Innovation and Creativity Can Help Grow Myopia Management Practices

September 15, 2021

By Michael Dittman, OD; Dittman Eyecare, Butler, PA

My associate doctors and I do our best to educate parents about myopia management and why accepting something just because it always has been this way is not necessarily the best for their children.

Dr. Dittman examines the eyes of a young patient.
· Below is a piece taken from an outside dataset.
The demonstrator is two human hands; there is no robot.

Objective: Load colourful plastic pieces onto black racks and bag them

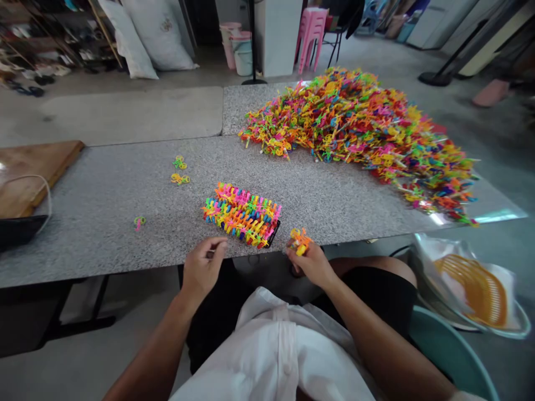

My career in optometry began in West Virginia in the early 2000s. Now, nearly two decades later, I run three practices in Pennsylvania, though my journey into myopia management started in 2014. My interest in the field grew after attending Vision by Design that year. My focus then was on orthokeratology and the visual benefits of prescribing night lenses instead of proper myopia management. At the time, I was interested in adding another service to our practice, and I quickly realized that myopia management was the future of our profession. To provide the best care for children, we needed to become more diverse with our options. 

Now, we’re able to offer our myopic patients low-dose atropine, OrthoK lenses, and soft multifocal contact lenses. When deciding on a treatment plan, I consider the patient’s age, presenting refractive error, steepness of the cornea, and willingness to wear contacts. As a general rule of thumb, we use low-dose atropine for kids who do not want to wear contacts, very young children, or children who have a very high refractive error or significant astigmatism. I usually go with soft multifocal lenses if they’re comfortable wearing contacts, have very flat corneas, or have a refractive error less than -2.00D. If a patient is between -2.00D and -6.00D and has an average or slightly steep cornea, I usually recommend OrthoK lenses. If a candidate is eligible for all three treatments, I typically go with OrthoK lenses because they give me more customizable options. 

The Importance of Parent Education
Since I’ve started recommending myopia management, I’ve focused on educating parents about the various treatment options and the risks of untreated myopia. Parent education is one of the biggest challenges we face with myopia patients. Most parents are unaware of myopia management and why it is important. To them, getting stronger glasses is normal and acceptable. My associate doctors and I do our best to educate them about myopia management and why accepting something just because it always has been this way is not necessarily the best for their children.

When deciding on a treatment plan, Dr. Dittman considers the patient’s age, presenting refractive error, steepness of the cornea, and willingness to wear contacts.

The balancing act is to educate parents without going into too much detail and losing them. Our number one focus is to capture the kids that are high risk based on refractive error and under the age of six (even if they are hyperopic but less hyperopic than they should be for that age). My feeling is if we can get these parents to be aware of myopia management when their child is two, and mom, dad, or both are highly myopic, we can talk about lifestyle to prevent myopia and talk about the potential for myopia management for their child if the need is there. 

The Myopia Matters Club
To better educate parents about myopia management and keep the communication about myopia open for all patients, I started the Myopia Matters Club over the last year. The Myopia Matters Club is a separate branch within our office, so parents and people in our community realize our expertise in this area. 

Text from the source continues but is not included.